Shilts died at 42 on February 17, 1994, at Davies Medical Center in San Francisco, California, being survived by his partner, Barry Barbieri, his mother, and his brothers. His brother Gary had conducted a commitment service for the couple the previous year.[13] After a funeral service at Glide Memorial Church, Shilts was buried at Redwood Memorial Gardens in Guerneville; his longtime friend, Daniel R. Yoder (1952–1995), was later buried alongside him.[12]
Shilts bequeathed 170 cartons of papers, notes, and research files to the local history section of the San Francisco Public Library. At the time of his death, he was planning a fourth book, examining homosexuality in the Roman Catholic Church.[12]
As a fellow reporter put it, despite an early death, in his books Shilts "rewrote history. In doing so, he saved a segment of history from extinction."[2] Historian Garry Wills wrote of And the Band Played On, "This book will be to gay liberation what Betty Friedan was to early feminism and Rachel Carson's Silent Spring was to environmentalism."[13] NAMES Project founder Cleve Jones described Shilts as "a hero" and characterized his books as "without question the most important works of literature affecting gay people."[2]
After his death, his longtime friend and assistant Linda Alband explained the motivation that drove Shilts: "He chose to write about gay issues for the mainstream precisely because he wanted other people to know what it was like to be gay. If they didn't know, how were things going to change?"[2]
In 1998, Shilts was memorialized in the Hall of Achievement at the University of Oregon School of Journalism, honoring his refusal to be "boxed in by the limits that society offered him.
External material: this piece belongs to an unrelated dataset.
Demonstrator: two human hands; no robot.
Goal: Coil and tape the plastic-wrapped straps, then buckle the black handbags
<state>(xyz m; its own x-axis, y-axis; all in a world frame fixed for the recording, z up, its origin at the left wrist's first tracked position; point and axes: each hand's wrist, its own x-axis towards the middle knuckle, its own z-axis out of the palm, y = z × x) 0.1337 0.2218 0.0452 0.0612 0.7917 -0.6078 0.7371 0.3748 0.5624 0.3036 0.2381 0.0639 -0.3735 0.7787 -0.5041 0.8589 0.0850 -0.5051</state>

As an out gay man, he carved a place in journalism that was not simply groundbreaking but internationally influential in changing the way the news media covered AIDS."[9] A San Francisco Chronicle reporter summed up the achievement of his late "brash and gutsy" colleague:
Perhaps because Shilts remains controversial among some gays, there is no monument to him. Nor is there a street named for him, as there are for other San Francisco writers such as Jack Kerouac and Dashiell Hammett. ... Shilts' only monument is his work. He remains the most prescient chronicler of 20th century American gay history.[2]
In 2006, Reporter Zero, a half-hour biographical documentary about Shilts featuring interviews with friends and colleagues, was produced and directed by filmmaker Carrie Lozano.[17]
Shilts is the subject of a 2019 biography, The Journalist of Castro Street: The Life of Randy Shilts by Andrew E. Stoner, released May 30, 2019 from the University of Illinois Press.[18]
In 2014 Shilts was one of the inaugural honorees in the Rainbow Honor Walk, a walk of fame in San Francisco's Castro neighborhood noting LGBTQ people who have "made significant contributions in their fields."[19] [20] [21]
In June 2019, Shilts was one of the inaugural fifty American "pioneers, trailblazers, and heroes" inducted on the National LGBTQ Wall of Honor within the Stonewall National Monument in New York City’s Stonewall Inn.[22] [23]
In 2024, it was announced that author Michael Lee would write a biography about Shilts's life. About the biography, Lee stated, "I think that he has a very substantial and complicated legacy. And I think that that legacy still plays out today. And I'm hoping that with this book it captures more of that complexity in a way that actually portrays the full human that he was."[24]